Some say our nation is the most divided it’s ever been with Republicans and Democrats seemingly not able to agree on anything. But regardless of one’s creed or political leanings — or even whether one happens to fall into the ketchup school or the gravy school — one thing that’s sure to bring everyone together in Butte is the little pocket of joy known as the pasty.
On Saturday, the Butte Chamber of Commerce and the National Center for Appropriate Technology hopes to bring people together by throwing what the center hopes to make an annual event: a pasty cooking competition.
The event, called Summer Sosten Fest & Great Pasty Throwdown, will feature food vendors, music, family-friendly activities, and more and is intended to draw attention to NCAT’s mission. Sosten, meanwhile, is the Cornish word for sustenance.
Started in the 1970s, NCAT is a national nonprofit focused on helping primarily small towns and rural communities find local solutions to economy-, food-, and energy-related issues.
With its headquarters in the former Silver Bow County Poor Farm Hospital on Continental Drive, the organization has a host of programs geared toward its sustainability-driven mission, including an annual electronics recycling drive and its yearly Butte Bloom Plant and Seeds Sale, which features locally grown plant starts and seeds.
In previous years, said Steven Thompson, the organization’s executive director, NCAT also hosted a sustainability fair.
Thompson has been with the organization for about six months, and he says, since he’s taken on his new role, he has wanted to reinstate the sustainability fair and somehow combine it with Butte Bloom.
Then it dawned on him: why not draw attention to the importance of buying local food by hosting a pasty festival?
“It sort of connects this idea of our heritage, what we’re really proud of, (and) what really makes Butte distinctive,” said Thompson of the festival. After all, “pasties are really a big part of the Butte story,” he said.
Indeed. Perhaps no other food, aside from the ubiquitous pork chop sandwich, is as culturally important in Butte as the pasty.
The dish has its origins in Cornwall, though one historian in Devon begs to differ, telling multiple media outlets in 2006 that the first written account of the pasty appeared in Devon and not in Cornwall. However, one person’s account is far from definitive.
Nonetheless, regardless of when or where the first pasty came into existence, it’s generally regarded as a Cornish dish consisting of meat and root vegetables.
It’s often said that the pasty has a long and storied history as a favorite among miners because of its durability. Miners purportedly ate crescent-shaped pasties, which allowed them to hold each end of the food pocket without getting the belly — or the precious contents inside — dirty with their fingers.

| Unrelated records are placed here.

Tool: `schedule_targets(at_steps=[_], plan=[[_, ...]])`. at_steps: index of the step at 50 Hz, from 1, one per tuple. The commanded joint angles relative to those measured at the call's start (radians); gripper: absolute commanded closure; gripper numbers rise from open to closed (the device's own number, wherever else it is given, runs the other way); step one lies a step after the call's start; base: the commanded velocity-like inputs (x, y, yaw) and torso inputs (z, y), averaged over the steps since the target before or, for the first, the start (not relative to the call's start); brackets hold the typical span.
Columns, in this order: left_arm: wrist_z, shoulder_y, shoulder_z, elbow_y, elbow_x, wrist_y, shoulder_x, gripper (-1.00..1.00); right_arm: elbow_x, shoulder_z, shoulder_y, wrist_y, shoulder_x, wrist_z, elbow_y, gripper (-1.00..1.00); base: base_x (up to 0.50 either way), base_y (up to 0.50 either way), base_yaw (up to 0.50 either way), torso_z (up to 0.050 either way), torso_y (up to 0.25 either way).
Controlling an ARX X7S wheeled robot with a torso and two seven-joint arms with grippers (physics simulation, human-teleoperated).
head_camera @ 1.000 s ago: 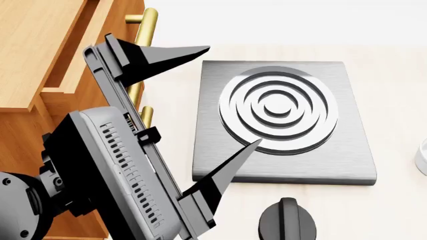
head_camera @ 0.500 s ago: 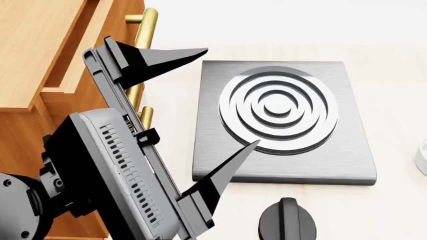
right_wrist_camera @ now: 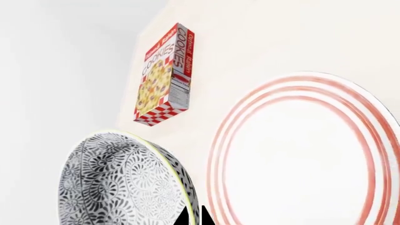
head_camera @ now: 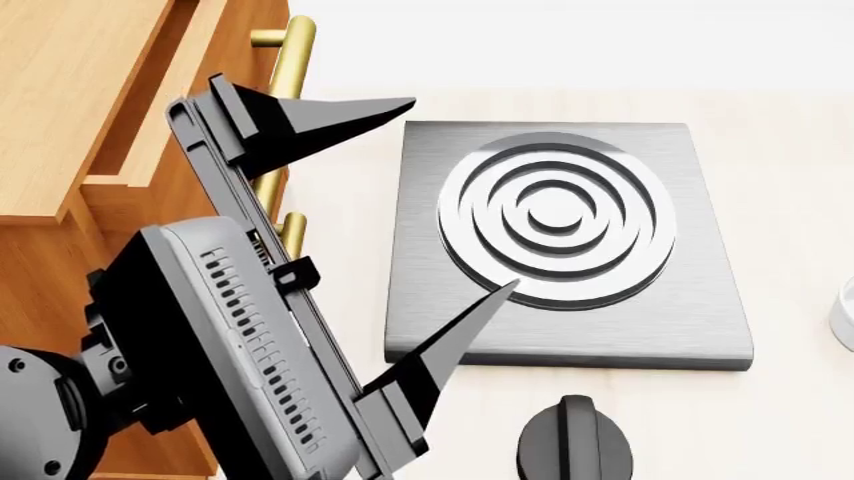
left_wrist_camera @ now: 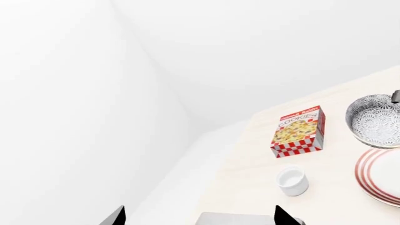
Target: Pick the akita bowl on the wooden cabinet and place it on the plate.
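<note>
L gripper hangs wide open beside the wooden cabinet, over the steel hob plate, holding nothing; R gripper pinched on the akita bowl rim, bowl just beside the plate; cookie box near.

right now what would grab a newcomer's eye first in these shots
In the head view the big left end effector fills the foreground, fingers spread wide between the wooden cabinet and a grey metal slab with raised concentric rings. In the right wrist view, a black-and-white patterned bowl looms close beside the red-ringed plate. A red-checked cookie box lies on the pale counter just beyond them.
</note>
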Motion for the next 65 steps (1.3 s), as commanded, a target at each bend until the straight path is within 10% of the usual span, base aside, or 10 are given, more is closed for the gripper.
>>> schedule_targets(at_steps=[1, 65], plan=[[0.002, 0.005, 0.002, -0.003, 0.004, 0.005, 0.002, -1.00, -0.010, -0.008, 0.009, 0.010, -0.016, -0.032, 0.067, 1.00, 0.00, 0.00, 0.00, 0.000, 0.000], [0.009, 0.035, 0.006, -0.030, 0.021, 0.036, -0.001, -1.00, -0.020, -0.055, 0.088, 0.040, -0.060, -0.100, 0.318, 1.00, 0.00, 0.00, 0.00, 0.000, 0.000]])
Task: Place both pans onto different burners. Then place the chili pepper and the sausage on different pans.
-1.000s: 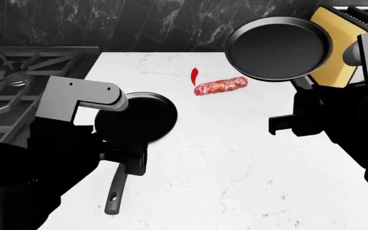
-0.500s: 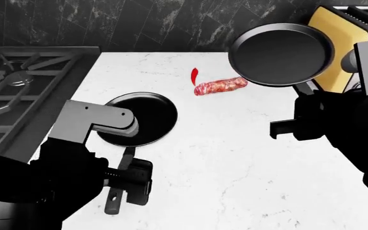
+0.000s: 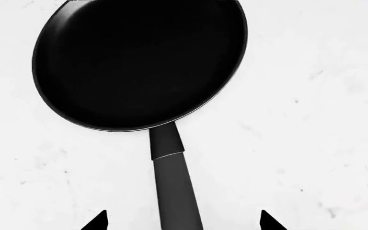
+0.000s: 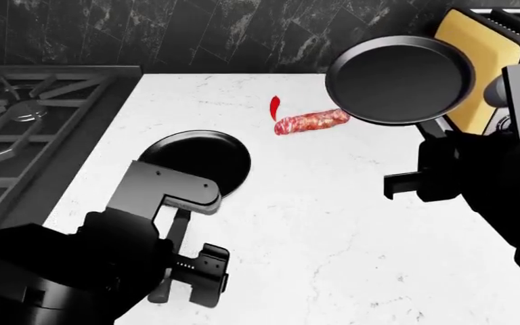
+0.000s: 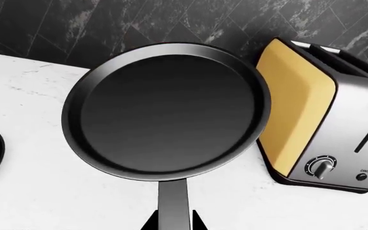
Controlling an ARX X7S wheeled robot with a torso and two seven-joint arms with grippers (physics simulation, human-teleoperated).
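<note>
White marbled countertop runs beside a dark steel stove with cast-iron grates; a round matte black frying pan lies flat on it, the left gripper spread wide either side of its long handle, not touching; the right gripper clamps the handle of a second black pan, lifted before a yellow-sided toaster; a thin red chili pepper lies just beside a mottled pink sausage.

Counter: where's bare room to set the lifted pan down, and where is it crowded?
Free: the white counter in front of the sausage, between the resting pan and the right gripper. Crowded: the back, with the chili pepper, sausage, toaster and lifted pan hanging above.
</note>
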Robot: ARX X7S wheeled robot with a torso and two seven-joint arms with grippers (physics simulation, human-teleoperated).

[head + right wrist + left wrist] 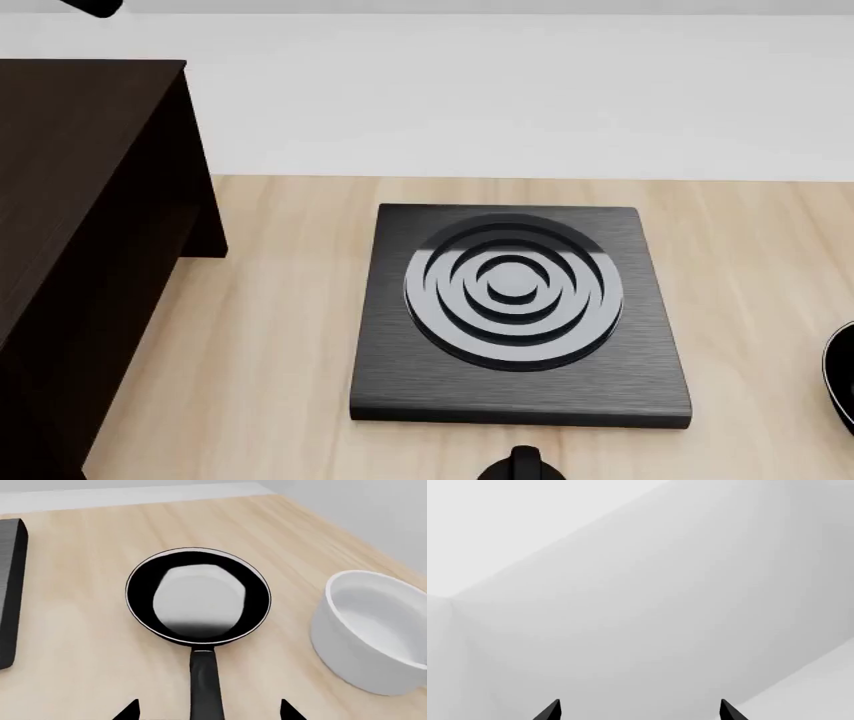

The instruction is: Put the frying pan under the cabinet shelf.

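Head camera looks steeply down over the burner plate (521, 315) — right wrist camera hangs close above the frying pan (198, 596), sharing that plate's edge; left wrist camera faces blank white walls.

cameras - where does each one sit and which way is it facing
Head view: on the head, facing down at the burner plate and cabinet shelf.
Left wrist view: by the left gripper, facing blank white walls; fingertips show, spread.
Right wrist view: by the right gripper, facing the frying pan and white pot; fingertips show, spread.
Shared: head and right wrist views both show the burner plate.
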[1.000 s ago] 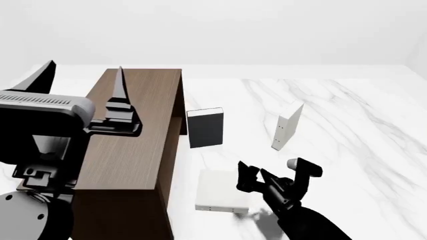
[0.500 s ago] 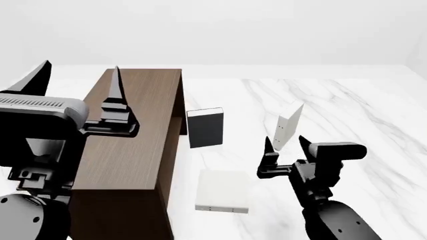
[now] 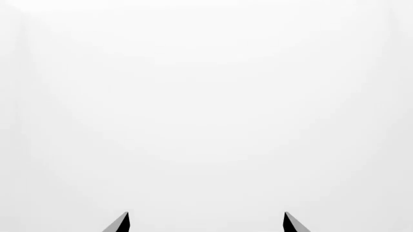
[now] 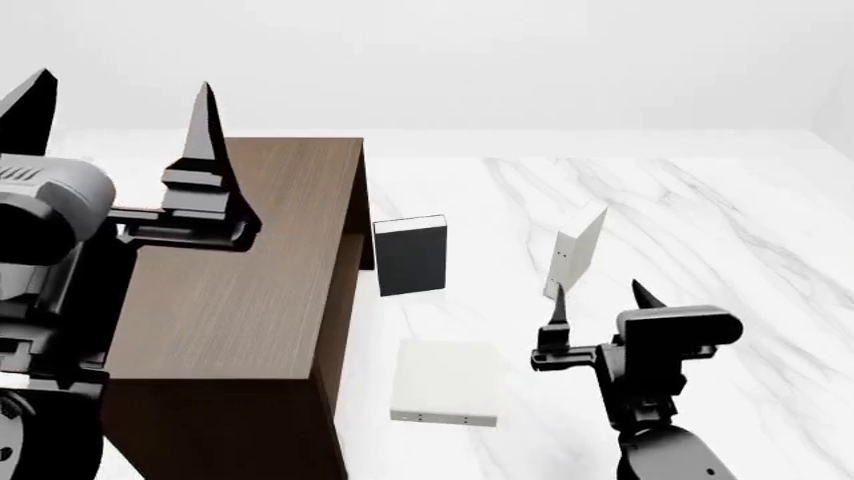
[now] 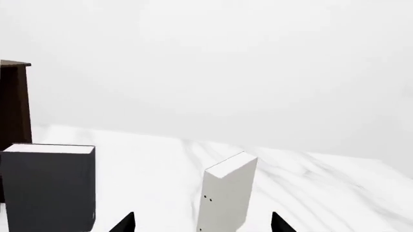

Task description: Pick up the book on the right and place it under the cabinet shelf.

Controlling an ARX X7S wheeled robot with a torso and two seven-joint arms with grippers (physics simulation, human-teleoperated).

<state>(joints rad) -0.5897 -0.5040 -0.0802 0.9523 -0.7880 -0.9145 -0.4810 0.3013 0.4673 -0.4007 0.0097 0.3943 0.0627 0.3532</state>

According to Thompson, lore has it that miners discarded the ends of their pasties by dropping them into the mines, which served as an offering to the Tommyknockers.
Believe it or not, there’s actually an organization that governs the sanctity of the pasty. Each year, the organization, the Cornish Pasty Association, hosts a world pasty championship. NCAT officials drew from a few of the association’s guidelines for the Butte cook-off.
About 22 entrants will compete Saturday. They’ll be competing in three categories: commercial pasties, traditional home-cooked pasties, and home-cooked “creative” pasties.
Creative cooks can go off the beaten path and draw inspiration from similar bread or dough-based pockets, like empanadas, Indian samosas, or Brazilian pastels.
Judging the pasties will be a panel of local “celebrities” that include county officials, members of the media, and economic development officials. One of the judges is an actual judge, Butte District Court Judge Robert Whelan.
The judges will be considering a number of variables, including the quality and appearance of the crust and interior.
“The pasty has to stand on its own,” said NCAT employee Heather Lingle of the requirements for the crust, noting that the pasty can’t fall apart when lifted.
In keeping with the organization’s mission, NCAT is requiring each contestant to use at least one Montana-made ingredient in his or her pasty, and they get bonus points if they use more.
The intent behind the rule is to expose cooks and festival-goers to local producers.
One of the tenets of buy-local movements, Thompson pointed out, is that creating local food saves energy and improves community resilience.
“We are really into supporting local business,” said Thompson. “That’s really a big part of what sustainability is all about.”